Daijiworld Media Network- Mumbai
Mumbai, Aug 1: Indian equity benchmarks Sensex and Nifty ended in the red on Thursday, after US President Donald Trump’s unexpected announcement of a 25% tariff on all goods imported from India and a penalty on Indian purchases of Russian crude oil and military equipment jolted investor confidence.
The move, effective from August 1, sent shockwaves across Dalal Street, halting the Sensex’s two-day winning streak and sparking renewed global trade concerns.

The BSE Sensex fell by 296.28 points or 0.36% to close at 81,185.58. The index had earlier plunged by as much as 786.71 points to an intraday low of 80,695.15 before staging a partial recovery. Meanwhile, the NSE Nifty also ended lower by 86.70 points or 0.35% at 24,768.35.
Traders noted that while early trading saw panic selling, selective buying in heavyweight FMCG stocks helped curb deeper losses. However, fresh selling pressure emerged in the final hour of the monthly expiry session, dragging indices lower once again.
"The market witnessed high volatility on account of the surprise tariff move by the US. While FMCG stocks remained resilient, oil & gas counters were battered due to fears over future energy imports from Russia," said Vinod Nair, Head of Research at Geojit Financial Services.
Among the Sensex losers were Tata Steel, Sun Pharma, Reliance Industries, Adani Ports, NTPC and Asian Paints. These counters bore the brunt of the global uncertainty.
On the flip side, Hindustan Unilever Ltd (HUL) emerged as the star performer, surging 3.48% after the company posted a 5.97% rise in net profit for Q1 FY26 to ?2,768 crore, aided by tax-related gains. Other gainers included ITC, Power Grid and Kotak Mahindra Bank.
The US move, analysts believe, is aimed at pressuring India into aligning more closely with American trade policies. India, notably, becomes the first nation to face penalties for importing oil and defence hardware from Russia.
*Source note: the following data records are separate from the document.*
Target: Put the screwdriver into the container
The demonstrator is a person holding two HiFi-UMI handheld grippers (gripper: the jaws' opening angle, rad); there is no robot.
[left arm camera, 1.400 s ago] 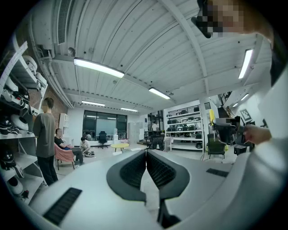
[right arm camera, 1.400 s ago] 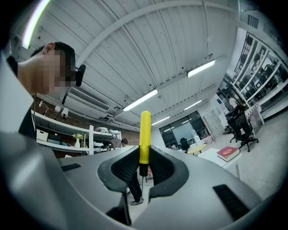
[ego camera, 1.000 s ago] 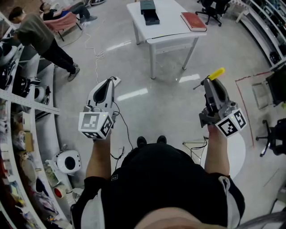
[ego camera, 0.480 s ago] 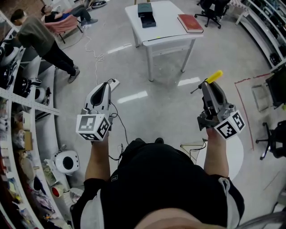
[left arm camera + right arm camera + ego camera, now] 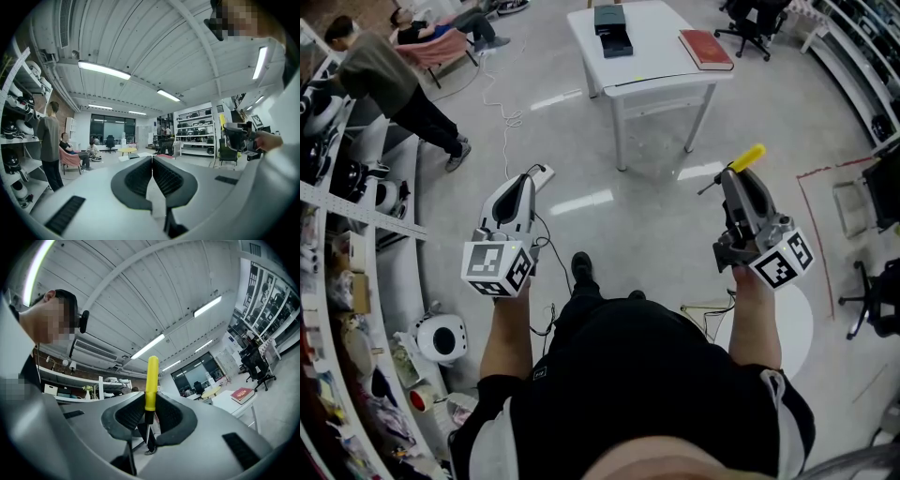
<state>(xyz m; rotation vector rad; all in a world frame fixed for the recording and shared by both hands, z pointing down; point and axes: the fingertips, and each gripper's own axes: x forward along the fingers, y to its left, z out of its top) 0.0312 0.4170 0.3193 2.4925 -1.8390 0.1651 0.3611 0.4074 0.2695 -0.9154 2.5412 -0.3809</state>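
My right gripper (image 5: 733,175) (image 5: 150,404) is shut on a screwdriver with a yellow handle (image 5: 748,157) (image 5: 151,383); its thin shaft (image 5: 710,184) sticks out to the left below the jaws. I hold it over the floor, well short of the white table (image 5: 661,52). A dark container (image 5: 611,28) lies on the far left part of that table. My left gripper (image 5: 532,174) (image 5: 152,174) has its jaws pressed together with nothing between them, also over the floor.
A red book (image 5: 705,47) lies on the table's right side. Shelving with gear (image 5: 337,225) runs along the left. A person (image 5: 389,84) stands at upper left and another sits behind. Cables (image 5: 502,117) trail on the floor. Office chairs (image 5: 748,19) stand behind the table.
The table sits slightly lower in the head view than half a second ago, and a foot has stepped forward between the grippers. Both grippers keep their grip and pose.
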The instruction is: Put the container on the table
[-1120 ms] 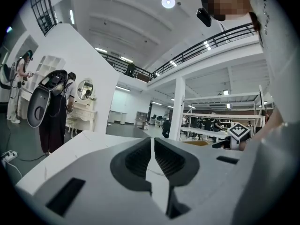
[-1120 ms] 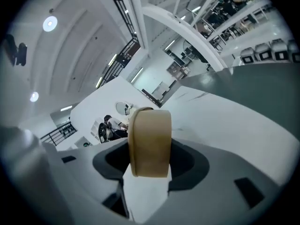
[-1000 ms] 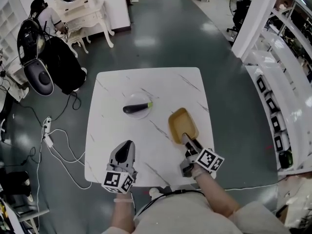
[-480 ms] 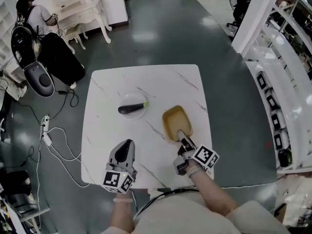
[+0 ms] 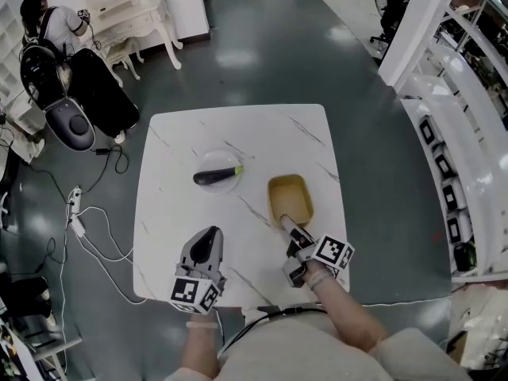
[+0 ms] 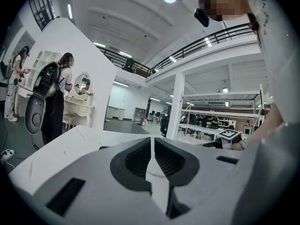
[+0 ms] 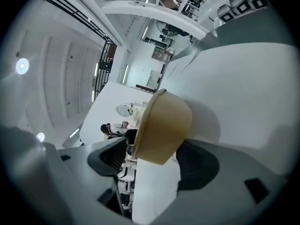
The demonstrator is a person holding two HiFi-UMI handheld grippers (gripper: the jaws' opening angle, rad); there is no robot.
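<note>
The container (image 5: 290, 198), a tan rectangular tub, sits on the white marble table (image 5: 238, 133) right of centre. My right gripper (image 5: 287, 222) reaches its near rim from the table's front. In the right gripper view the tub's wall (image 7: 164, 125) stands between the two pads, and the jaws are opening: a gap shows beside the left pad. My left gripper (image 5: 208, 236) rests over the table's front left. Its jaws (image 6: 152, 158) are shut with nothing in them.
A clear plate (image 5: 218, 176) with a dark eggplant on it lies left of the container, mid-table. White shelving (image 5: 468, 133) runs along the right. A person with a backpack stands by a white dresser (image 5: 127, 22) at the far left. Cables (image 5: 87, 228) lie on the floor.
My right gripper has rolled and sunk a little with the container's rim between its jaws, and the jaws now stand wider. The left gripper has kept still.
</note>
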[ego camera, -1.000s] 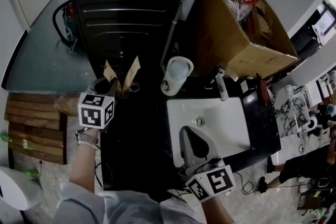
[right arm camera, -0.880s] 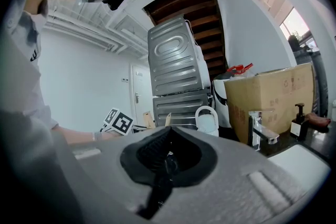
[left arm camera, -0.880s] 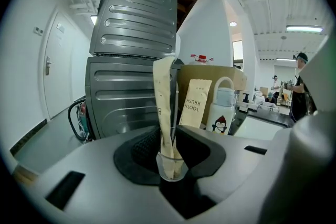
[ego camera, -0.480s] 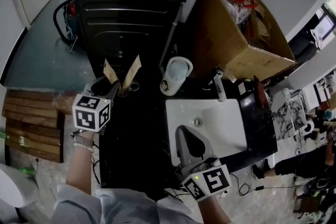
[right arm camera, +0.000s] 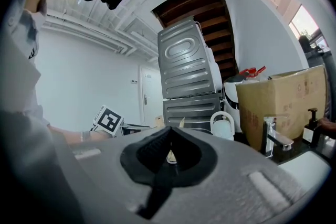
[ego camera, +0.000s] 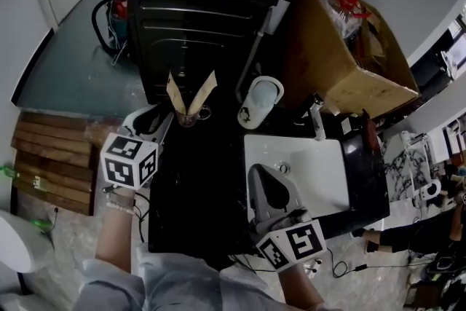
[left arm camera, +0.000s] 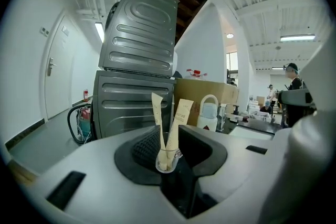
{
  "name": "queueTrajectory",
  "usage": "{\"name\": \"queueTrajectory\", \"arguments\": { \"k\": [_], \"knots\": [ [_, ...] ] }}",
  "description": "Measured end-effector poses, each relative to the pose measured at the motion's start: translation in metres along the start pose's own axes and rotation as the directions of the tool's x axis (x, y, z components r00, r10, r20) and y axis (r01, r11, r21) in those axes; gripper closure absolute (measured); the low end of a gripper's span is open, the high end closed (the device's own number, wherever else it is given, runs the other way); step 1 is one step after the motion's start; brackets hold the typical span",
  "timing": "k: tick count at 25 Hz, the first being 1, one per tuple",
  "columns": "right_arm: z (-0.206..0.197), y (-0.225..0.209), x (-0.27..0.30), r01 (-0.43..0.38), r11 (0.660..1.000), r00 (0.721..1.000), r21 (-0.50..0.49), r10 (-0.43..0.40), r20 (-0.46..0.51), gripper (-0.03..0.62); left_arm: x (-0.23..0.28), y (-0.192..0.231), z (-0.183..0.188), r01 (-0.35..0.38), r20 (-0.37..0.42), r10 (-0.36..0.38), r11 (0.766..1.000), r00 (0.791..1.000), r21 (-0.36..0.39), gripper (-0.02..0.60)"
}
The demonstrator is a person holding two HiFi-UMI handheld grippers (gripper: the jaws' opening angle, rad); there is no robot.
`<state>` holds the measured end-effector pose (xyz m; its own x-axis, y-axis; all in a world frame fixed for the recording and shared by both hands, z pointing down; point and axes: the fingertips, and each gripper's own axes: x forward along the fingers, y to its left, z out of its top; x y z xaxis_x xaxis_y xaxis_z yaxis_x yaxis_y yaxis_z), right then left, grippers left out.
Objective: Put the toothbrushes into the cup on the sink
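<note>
A small clear cup [ego camera: 188,118] stands on the black counter left of the sink. Two tan paper-wrapped toothbrushes [ego camera: 175,92] [ego camera: 205,87] lean apart in it like a V. My left gripper [ego camera: 162,120] is just left of the cup. Its jaws stand wide, are closing slightly, and grip nothing. In the left gripper view the cup [left arm camera: 167,161] and toothbrushes [left arm camera: 178,120] show just beyond the jaws of my left gripper [left arm camera: 170,139], untouched by the pads. My right gripper [ego camera: 266,189] hovers shut and empty over the sink's near left corner, as the right gripper view [right arm camera: 169,152] also shows.
The white sink [ego camera: 320,171] has a faucet [ego camera: 317,121] at its back. A white jug [ego camera: 260,102] stands right of the cup. A cardboard box [ego camera: 349,54] and stacked grey machines [ego camera: 196,4] fill the back. A wooden pallet [ego camera: 51,156] lies at the left.
My left gripper's jaws have come open off the left toothbrush, and the gripper has drawn back a little from the cup. Both toothbrushes stay in the cup. The right gripper has held still.
</note>
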<state>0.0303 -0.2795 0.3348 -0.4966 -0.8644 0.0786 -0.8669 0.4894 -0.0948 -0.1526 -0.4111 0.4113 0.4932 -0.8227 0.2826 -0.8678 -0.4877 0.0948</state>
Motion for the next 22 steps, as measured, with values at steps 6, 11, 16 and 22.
{"name": "queueTrajectory", "arguments": {
  "k": [6,11,16,22],
  "knots": [
    [0.005,0.014,0.002,-0.037,0.999,0.999,-0.006,0.037,0.015,0.595,-0.036,-0.011,0.003,0.010,0.055,-0.008,0.999,0.998,-0.043,0.543],
    [0.013,0.025,0.001,-0.048,0.999,0.998,-0.009,0.048,0.037,0.595,-0.068,-0.020,0.014,-0.019,0.095,0.021,0.999,0.995,-0.026,0.575],
    [0.020,0.031,-0.004,-0.039,0.999,0.998,-0.010,0.040,0.058,0.595,-0.098,-0.030,0.029,-0.067,0.119,0.063,0.997,0.991,0.026,0.577],
    [0.023,0.041,-0.010,-0.021,1.000,0.997,-0.009,0.021,0.073,0.595,-0.124,-0.043,0.032,-0.047,0.126,0.043,0.999,0.991,0.023,0.577]
  ]
}}
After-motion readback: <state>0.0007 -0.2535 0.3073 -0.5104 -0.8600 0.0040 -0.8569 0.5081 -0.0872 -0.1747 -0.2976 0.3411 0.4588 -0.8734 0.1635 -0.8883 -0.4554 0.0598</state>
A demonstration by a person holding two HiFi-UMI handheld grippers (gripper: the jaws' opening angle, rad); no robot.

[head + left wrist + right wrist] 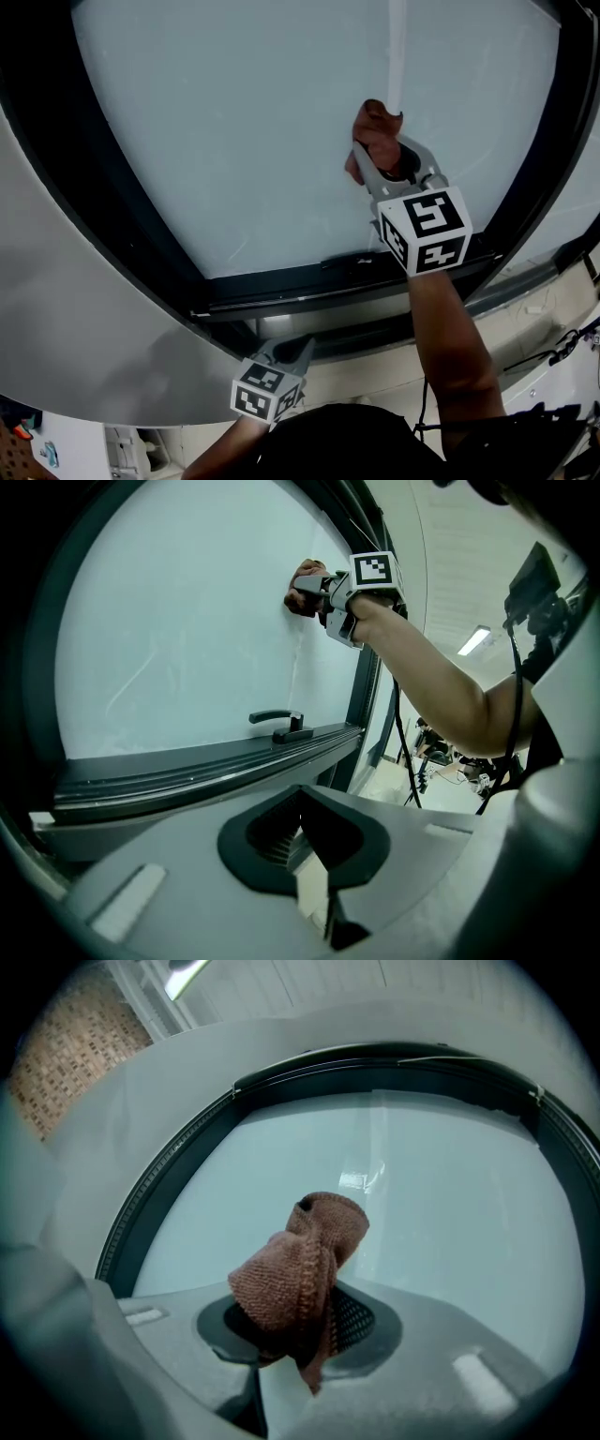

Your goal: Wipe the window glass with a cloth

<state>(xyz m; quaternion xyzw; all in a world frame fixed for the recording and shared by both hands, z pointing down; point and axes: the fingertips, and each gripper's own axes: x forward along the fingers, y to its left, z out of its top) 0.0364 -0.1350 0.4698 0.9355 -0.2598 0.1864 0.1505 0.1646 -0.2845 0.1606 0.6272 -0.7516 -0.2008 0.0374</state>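
Note:
The frosted window glass (244, 131) fills a dark frame (309, 286). A brown knitted cloth (375, 131) is bunched in my right gripper (367, 155), which is shut on it and presses it against the pane at mid-height on the right. In the right gripper view the cloth (305, 1269) sticks up out of the jaws toward the glass (450, 1213). My left gripper (298, 352) hangs low beneath the sill, shut and holding nothing. The left gripper view shows the cloth (302, 588) and the right gripper (314, 585) on the pane from below.
A dark window handle (277, 726) lies on the lower frame rail (197, 766). A curved grey wall panel (75, 319) borders the window on the left. Cables (408, 752) and equipment stand on the floor at the right.

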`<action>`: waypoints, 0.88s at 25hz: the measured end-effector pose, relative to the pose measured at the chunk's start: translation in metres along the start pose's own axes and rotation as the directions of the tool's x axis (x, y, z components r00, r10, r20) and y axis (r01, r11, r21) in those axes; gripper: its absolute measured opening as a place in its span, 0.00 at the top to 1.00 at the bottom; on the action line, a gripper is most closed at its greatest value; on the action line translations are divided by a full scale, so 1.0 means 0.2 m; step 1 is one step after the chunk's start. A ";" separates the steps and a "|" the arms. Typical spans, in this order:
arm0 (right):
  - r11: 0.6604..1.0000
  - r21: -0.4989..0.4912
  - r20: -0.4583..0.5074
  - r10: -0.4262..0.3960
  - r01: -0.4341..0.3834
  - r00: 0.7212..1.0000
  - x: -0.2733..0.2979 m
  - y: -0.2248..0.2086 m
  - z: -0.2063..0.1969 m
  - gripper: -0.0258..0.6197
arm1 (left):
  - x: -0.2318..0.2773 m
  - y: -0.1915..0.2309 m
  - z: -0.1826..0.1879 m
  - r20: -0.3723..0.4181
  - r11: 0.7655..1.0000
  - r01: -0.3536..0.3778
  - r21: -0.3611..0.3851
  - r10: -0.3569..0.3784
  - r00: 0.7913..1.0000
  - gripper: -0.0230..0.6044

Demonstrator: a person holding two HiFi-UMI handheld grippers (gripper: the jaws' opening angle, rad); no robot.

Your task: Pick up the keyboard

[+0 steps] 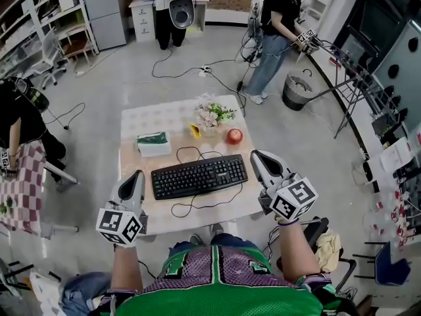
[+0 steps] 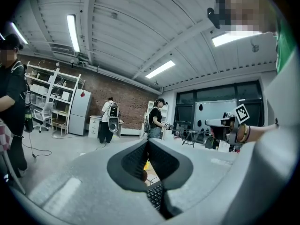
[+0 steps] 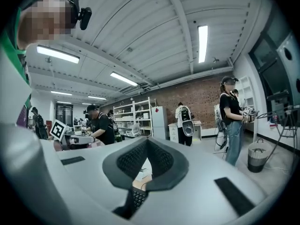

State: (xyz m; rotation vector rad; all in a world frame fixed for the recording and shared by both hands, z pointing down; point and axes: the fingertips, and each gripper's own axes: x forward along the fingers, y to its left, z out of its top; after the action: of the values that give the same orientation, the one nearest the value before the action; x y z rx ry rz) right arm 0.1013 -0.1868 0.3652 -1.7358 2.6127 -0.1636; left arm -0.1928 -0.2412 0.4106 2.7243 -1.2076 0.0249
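Note:
A black keyboard point(image 1: 199, 176) lies across the near half of a small pale table point(image 1: 158, 118), its cable looping off the front edge. My left gripper point(image 1: 137, 176) sits just off the keyboard's left end, jaws shut and empty. My right gripper point(image 1: 257, 156) is beside the right end, also shut with nothing in it. In the left gripper view the closed jaws point(image 2: 149, 142) fill the frame, and a strip of keyboard point(image 2: 154, 194) shows under them. The right gripper view shows closed jaws point(image 3: 146, 142) with keyboard keys point(image 3: 136, 197) below.
Behind the keyboard stand a green tissue box point(image 1: 153, 143), a pot of flowers point(image 1: 210, 116) and a red apple point(image 1: 234, 135). A checked-cloth table point(image 1: 20, 189) stands at left. A bin point(image 1: 298, 91), floor cables and several people are farther off.

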 end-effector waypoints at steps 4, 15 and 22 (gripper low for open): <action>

Ajit Mishra, SVP of Research at Religare Broking, commented, "The initial knee-jerk reaction to the US announcement saw indices plunge, but a rebound across key sectors helped markets pare losses. However, the recovery was short-lived, with selling pressure resurfacing in the latter part of the session."
Sector-wise, the BSE oil & gas index dropped 1.47%, energy 1.40%, metals 1.18%, and telecom 1.80%. On the other hand, FMCG and services indices managed to stay in the green.
The broader BSE midcap and smallcap indices too fell by 0.70% and 0.85% respectively, reflecting widespread caution.
Asian peers closed mixed—South Korea’s Kospi, China’s Shanghai Composite, and Hong Kong’s Hang Seng ended lower, while Japan’s Nikkei bucked the trend to close positive. European markets remained rangebound, and US markets closed mostly lower on Wednesday.
Meanwhile, Brent crude, the global oil benchmark, slipped by 0.74% to USD 72.70 per barrel amid uncertainty over international trade flows.
With global tensions and geopolitical uncertainties back in focus, market participants are expected to tread with caution in the coming sessions.